On The Ground At Bonnaroo: Friday

NPR at Bonnaroo; credit: Lars Gotrich i

NPR Music's Amy Schriefer behind the wheel of the crew's preferred mode of transportation: the golf cart. Lars Gotrich hide caption

itoggle caption Lars Gotrich
NPR at Bonnaroo; credit: Lars Gotrich

NPR Music's Amy Schriefer behind the wheel of the crew's preferred mode of transportation: the golf cart.

Lars Gotrich

With almost 24 hours of concerts under their hemp belts, Bob Boilen and the All Songs Considered Bonnaroo crew took a breather late Friday night and Saturday morning between The Flaming Lips' highly anticipated rundown of Dark Side of the Moon and LCD Soundsystem setting controls for the heart of the sun in the dead of night.
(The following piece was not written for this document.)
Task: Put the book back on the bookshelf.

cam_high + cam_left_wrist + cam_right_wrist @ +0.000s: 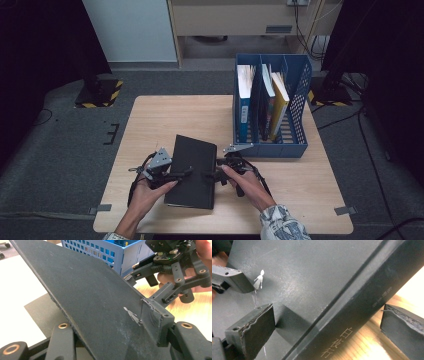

Delirium was beginning to set in.

"I'm at that point where I'm getting a little wacky," Jill Riley of The Current said.

"Good," Bob said. "That makes things better."

Bob, Jill and Andy Uhler from KUT in Austin had just witnessed Wayne Coyne's R-rated Pink Floyd interpretation. As always when it comes to Flaming Lips performances, there were lasers, animal costumes, smoke and lots of confetti — but it wasn't quite as perfect as the album it paid tribute to.

"I wish the piece had been continuous," Bob said. "I wish Wayne hadn't stopped and said 'Come on!' and dropped a couple F-bombs. The audience didn't need to 'come on' at all — they were there."

Earlier in the day, the crew caught plenty of great acts that relied less on spectacle and more on great voices. Jill caught The Gossip, powered by the pipes of Beth Ditto, who quite possibly is the only vocalist in rock that can legitimately "aretha" (Jill's new verb). Andy took in Matt Berninger and The National, who put on a great show despite the sunlight.

"There was something a little weird about not seeing these guys in a dark, smoky, dingy bar," Andy said.

Bob made a point to see Punch Brothers, which is Chris Thile's non-Nickel Creek band. And while he loves Thile's mandolin playing, he was more impressed by another musician on stage: Sarah Jarosz, a teenage bluegrass prodigy out of Austin.

That's the thing about these festivals: You show up for the headliners, but you never know which act will end up stealing the show.